The other day I read a lovely blog post one of my friends posted on Facebook. It was about how a mom should just… be. Live fully in mom-hood, love it, bear it, and own it for all that it is, and even all that it isn’t.
This post made me feel really good. My family comes before all else, and I do want to own my motherhood. In fact, I think I do own my motherhood. I started to share the post on Facebook, knowing it would reach my mom friends who, like me, often need encouragement to slug through the haze and daze of these middle years.
But then I didn’t.
I certainly realize how beautiful the haze and daze really are if we just allow them to be, but I can’t get rid of the nagging thought behind that realization: even if one loves and adores the 24/7 reality of staying home, paycheck free, that doesn’t negate the internal desire to create. It doesn’t take away the gifts we’ve been given. The God-given desire to “stop evil,” that my friend Bronwyn has felt for 20 years, or the desire to teach that my friend Aleah has burning a hole in her heart, or the words that pour from my friend Lesley, even if she can’t stay awake long enough to put them to paper.

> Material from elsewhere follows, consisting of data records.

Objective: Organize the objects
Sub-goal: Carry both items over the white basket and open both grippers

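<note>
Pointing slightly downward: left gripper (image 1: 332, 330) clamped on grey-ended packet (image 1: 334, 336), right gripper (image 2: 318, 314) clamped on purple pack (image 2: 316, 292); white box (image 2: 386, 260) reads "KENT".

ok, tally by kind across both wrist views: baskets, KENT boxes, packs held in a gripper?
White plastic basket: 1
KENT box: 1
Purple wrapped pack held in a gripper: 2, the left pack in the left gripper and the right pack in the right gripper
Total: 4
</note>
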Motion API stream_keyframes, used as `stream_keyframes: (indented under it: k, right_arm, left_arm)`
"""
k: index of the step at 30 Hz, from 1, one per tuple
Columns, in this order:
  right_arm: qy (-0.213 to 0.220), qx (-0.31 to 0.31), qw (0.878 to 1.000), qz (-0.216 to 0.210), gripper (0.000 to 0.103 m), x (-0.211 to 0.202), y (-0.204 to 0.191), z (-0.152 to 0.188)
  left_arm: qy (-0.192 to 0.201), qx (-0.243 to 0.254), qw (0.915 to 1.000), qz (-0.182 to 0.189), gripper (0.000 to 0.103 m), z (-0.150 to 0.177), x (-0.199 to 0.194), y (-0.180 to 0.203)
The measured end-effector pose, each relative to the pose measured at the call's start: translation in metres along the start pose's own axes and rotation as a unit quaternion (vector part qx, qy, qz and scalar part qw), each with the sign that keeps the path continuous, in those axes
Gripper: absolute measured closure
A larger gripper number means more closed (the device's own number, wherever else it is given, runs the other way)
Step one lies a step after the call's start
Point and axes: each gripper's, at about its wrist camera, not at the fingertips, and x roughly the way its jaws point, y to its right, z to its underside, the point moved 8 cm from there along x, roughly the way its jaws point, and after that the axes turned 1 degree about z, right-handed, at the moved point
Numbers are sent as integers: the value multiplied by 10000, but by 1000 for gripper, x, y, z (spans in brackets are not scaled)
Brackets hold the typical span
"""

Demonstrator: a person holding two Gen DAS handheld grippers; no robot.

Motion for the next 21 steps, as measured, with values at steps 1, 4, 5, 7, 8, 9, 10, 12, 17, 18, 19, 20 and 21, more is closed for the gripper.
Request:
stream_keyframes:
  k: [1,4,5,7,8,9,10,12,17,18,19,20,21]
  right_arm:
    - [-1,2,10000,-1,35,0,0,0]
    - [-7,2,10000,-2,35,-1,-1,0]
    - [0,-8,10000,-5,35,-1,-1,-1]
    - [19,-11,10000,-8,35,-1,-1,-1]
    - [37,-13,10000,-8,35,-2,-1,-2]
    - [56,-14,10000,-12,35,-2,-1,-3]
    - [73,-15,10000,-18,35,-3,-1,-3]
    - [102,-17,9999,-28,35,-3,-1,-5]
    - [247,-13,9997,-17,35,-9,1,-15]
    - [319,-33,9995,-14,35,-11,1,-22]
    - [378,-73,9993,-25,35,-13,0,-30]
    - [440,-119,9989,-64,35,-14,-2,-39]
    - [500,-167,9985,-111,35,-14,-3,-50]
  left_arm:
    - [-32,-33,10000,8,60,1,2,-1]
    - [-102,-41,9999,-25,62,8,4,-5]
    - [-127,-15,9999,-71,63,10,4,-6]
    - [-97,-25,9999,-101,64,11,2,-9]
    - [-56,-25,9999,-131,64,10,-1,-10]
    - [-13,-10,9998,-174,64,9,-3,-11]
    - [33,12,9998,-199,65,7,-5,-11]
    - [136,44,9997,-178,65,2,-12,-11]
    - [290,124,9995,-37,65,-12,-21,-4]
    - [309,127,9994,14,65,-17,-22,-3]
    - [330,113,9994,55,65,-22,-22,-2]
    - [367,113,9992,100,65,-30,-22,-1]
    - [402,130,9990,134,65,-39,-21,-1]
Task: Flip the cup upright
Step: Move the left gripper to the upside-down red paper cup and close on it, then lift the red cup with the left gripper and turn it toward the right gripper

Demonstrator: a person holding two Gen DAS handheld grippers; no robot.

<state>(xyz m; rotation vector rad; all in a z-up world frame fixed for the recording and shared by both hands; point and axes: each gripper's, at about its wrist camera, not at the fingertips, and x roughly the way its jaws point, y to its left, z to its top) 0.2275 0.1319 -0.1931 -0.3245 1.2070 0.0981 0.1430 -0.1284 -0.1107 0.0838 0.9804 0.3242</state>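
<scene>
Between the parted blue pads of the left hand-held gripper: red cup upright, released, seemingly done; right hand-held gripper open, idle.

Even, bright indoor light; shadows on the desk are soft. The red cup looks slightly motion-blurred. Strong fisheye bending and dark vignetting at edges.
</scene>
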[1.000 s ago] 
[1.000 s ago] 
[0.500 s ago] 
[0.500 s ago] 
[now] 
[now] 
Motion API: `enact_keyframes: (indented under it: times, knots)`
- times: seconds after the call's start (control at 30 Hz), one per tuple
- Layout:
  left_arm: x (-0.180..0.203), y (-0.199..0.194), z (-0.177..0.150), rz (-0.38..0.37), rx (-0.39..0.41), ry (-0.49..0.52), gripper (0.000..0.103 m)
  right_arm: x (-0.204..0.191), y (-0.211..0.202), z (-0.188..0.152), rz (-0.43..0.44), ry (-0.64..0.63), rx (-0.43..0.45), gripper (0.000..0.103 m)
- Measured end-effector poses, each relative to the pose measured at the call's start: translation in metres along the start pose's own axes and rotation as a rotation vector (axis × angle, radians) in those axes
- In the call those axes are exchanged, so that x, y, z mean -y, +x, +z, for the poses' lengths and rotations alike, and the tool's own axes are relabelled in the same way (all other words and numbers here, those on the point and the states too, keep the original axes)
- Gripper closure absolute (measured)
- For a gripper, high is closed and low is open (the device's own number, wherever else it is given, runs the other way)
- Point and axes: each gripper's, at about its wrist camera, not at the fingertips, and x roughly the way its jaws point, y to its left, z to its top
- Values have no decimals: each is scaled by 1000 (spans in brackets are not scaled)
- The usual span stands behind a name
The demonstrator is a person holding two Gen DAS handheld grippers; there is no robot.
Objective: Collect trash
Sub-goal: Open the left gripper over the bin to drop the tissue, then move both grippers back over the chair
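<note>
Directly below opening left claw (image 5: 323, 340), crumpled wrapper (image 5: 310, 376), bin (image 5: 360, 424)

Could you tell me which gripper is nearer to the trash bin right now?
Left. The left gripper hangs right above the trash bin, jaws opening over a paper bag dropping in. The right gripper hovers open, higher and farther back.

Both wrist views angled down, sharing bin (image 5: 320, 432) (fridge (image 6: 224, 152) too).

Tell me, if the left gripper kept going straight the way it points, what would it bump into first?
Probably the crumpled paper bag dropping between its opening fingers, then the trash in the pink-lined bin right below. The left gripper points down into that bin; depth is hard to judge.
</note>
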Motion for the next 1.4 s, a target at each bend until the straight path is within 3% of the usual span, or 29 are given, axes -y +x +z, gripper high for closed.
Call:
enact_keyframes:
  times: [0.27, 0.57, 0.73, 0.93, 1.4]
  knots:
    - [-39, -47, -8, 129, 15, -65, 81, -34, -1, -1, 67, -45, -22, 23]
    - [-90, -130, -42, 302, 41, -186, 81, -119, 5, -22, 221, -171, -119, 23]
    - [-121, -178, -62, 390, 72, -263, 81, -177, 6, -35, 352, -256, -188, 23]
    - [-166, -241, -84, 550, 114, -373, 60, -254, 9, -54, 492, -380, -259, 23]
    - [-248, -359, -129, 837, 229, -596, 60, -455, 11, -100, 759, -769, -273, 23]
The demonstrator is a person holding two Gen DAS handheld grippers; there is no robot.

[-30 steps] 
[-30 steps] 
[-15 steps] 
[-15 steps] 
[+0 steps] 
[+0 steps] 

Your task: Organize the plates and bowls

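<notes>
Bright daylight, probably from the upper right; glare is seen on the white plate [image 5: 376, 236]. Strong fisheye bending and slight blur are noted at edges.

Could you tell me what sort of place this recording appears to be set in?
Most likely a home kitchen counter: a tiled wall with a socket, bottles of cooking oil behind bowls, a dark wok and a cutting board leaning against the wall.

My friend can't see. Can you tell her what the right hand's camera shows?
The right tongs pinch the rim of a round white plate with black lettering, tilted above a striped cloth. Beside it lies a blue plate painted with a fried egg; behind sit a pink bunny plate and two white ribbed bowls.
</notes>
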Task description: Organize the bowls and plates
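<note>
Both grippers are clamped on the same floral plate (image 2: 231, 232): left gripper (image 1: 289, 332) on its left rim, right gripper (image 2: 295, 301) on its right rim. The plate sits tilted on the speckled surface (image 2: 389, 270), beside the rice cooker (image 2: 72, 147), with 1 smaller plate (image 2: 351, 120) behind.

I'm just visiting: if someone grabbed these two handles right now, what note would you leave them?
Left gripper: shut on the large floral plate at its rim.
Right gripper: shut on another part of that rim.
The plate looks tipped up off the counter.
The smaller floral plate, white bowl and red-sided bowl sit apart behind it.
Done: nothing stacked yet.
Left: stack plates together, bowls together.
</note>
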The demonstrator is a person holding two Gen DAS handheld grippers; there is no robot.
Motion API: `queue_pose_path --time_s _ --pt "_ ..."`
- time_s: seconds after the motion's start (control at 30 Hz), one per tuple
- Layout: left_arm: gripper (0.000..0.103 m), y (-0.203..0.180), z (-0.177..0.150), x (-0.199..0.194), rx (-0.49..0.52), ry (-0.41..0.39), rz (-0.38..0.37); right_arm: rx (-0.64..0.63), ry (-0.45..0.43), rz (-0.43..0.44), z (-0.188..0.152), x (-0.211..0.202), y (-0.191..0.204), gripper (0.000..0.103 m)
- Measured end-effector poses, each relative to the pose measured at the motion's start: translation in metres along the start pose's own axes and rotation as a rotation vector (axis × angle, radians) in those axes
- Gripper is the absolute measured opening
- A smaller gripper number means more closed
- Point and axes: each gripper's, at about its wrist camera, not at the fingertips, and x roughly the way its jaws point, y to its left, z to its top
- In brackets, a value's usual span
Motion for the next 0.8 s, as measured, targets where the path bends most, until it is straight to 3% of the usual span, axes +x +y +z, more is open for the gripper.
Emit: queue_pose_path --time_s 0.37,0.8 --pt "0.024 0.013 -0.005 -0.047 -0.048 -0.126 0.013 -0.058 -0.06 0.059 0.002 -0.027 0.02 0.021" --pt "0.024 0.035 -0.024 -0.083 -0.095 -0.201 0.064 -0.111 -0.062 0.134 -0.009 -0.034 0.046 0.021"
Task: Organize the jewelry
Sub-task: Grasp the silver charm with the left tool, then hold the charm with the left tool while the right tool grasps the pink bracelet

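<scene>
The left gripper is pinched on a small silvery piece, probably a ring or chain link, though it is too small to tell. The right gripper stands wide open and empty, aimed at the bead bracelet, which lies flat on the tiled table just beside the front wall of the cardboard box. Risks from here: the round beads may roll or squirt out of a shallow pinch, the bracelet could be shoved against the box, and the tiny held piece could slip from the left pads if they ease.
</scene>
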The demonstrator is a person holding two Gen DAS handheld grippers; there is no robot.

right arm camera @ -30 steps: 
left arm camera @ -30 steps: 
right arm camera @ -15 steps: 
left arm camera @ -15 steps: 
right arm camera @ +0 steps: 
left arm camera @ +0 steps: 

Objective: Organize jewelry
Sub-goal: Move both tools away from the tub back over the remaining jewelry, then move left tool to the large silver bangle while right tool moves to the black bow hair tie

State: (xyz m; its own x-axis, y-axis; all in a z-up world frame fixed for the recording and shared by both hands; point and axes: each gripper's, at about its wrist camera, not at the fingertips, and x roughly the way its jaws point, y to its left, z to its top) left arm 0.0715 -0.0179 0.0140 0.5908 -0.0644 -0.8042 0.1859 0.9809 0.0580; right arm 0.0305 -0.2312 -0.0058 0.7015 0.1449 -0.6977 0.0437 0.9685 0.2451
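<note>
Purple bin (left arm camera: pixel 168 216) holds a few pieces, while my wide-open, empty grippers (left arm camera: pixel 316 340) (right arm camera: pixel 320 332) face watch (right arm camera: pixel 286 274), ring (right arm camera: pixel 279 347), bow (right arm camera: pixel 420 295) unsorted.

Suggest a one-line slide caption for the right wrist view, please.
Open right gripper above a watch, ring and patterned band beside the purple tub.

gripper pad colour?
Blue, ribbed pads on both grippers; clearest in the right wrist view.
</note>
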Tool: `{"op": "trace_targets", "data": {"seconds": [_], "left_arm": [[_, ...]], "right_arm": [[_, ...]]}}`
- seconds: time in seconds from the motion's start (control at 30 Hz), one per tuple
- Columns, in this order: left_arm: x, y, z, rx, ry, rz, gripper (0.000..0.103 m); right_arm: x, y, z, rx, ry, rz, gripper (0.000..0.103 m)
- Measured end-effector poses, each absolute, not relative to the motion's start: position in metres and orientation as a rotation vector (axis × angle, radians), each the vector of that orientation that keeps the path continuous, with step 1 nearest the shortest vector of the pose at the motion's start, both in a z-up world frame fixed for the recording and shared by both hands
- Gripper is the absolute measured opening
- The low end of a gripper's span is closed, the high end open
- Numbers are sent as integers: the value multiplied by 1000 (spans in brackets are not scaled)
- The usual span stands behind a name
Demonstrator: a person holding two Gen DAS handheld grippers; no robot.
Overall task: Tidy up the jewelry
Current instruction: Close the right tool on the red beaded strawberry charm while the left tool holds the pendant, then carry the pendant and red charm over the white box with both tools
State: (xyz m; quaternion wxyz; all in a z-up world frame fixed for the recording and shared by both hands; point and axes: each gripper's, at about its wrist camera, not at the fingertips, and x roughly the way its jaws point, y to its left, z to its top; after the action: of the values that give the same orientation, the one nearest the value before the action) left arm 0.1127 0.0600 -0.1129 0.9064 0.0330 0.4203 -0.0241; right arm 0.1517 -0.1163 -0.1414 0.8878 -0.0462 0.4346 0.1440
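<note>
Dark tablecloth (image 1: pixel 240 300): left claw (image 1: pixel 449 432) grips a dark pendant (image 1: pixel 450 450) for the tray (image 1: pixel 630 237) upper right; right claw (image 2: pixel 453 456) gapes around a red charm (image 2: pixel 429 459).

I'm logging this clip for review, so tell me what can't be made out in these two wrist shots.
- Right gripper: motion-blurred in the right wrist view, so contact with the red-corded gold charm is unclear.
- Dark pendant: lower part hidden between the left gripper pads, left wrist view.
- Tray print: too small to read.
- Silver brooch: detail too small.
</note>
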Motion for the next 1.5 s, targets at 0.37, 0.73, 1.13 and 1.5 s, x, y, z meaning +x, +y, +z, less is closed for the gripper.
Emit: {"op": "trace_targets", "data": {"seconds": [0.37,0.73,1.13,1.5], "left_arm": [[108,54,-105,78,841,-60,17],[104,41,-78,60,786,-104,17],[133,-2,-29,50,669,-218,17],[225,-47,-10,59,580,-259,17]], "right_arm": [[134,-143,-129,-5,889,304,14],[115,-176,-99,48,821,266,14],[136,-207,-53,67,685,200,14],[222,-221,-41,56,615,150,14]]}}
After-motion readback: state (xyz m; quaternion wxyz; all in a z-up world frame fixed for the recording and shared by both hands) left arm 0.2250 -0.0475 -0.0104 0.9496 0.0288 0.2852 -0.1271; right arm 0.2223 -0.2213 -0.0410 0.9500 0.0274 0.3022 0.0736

The choice of work-at-home vs. stay-at-home vs. pulling the double shift five (or more) days a week is not the whole picture of what women face. More often than not, what keeps many moms awake at night is figuring out how to fulfill a true passion for motherhood—stay-at-home or not—with the need for well-rounded personhood. And then, perhaps, feeling guilty and selfish for needing something else, or actually pursuing something else, when those activities mean dinner comes from a box, or there’s a bit too much screen time a few days a week. Or maybe that date night gets put off a few too many times.
Bible studies, moms’ groups, potlucks, and the like are fabulous and fulfilling. Volunteering at food banks, shelters, and low-income schools impact lives in incalculable ways. But sometimes there’s a need for something else. To not just do good, but to stop bad. To fulfill political aspirations, teach from a position of leadership, see one’s name shining, preferably on hardback, on the rack at Barnes and Noble.
Acting on these desires when the kids are little and the nights are sleepless, when daycare is expensive and families live hours apart, when friends are too overwhelmed with their own children to watch someone else’s, is a near impossibility.
I’ve thought and thought about what the solution is to this. Patience? Yes, that helps. But that doesn’t solve the nagging—and sometimes overwhelming—dissatisfaction that might negatively influence parenting, and at the very least makes life much less enjoyable. Is there a policy we can implement? Free, 10-hour a week in-home childcare for those with pre-school aged kids? A lovely idea, but it isn’t likely to happen.
I’ve also wondered if perhaps we shouldn’t find a solution. Negative things stem from selfishness. But is acting on the gifts God’s given us a selfish thing? If so, why do we have the gifts? Is it a lesson in patience?
To be sure, this is a luxurious kind of problem to have. It isn’t about food scarcity, or having the gas shut off for non-payment, or homelessness, or the millions of other possible life issues millions face daily. But it is nonetheless a problem, and not just for those who feel like less of a person when gifts lie fallow. It’s a problem for those who could be touched, served, and changed by having another person in the world doing good or stopping bad.
Perhaps the best way to do good and stop bad is by throwing all we have into our families, making our crafts and changing thousands of diapers, or by earning our paychecks and then coming home and barely managing to keep our eyes open during tuck-in time. But I wonder if throwing all we have into our families doesn’t include feeling like a whole person and setting the example of going where we’re called, even if that means feeding our families frozen pizza yet again, or having the kids watch just one more episode of Dora.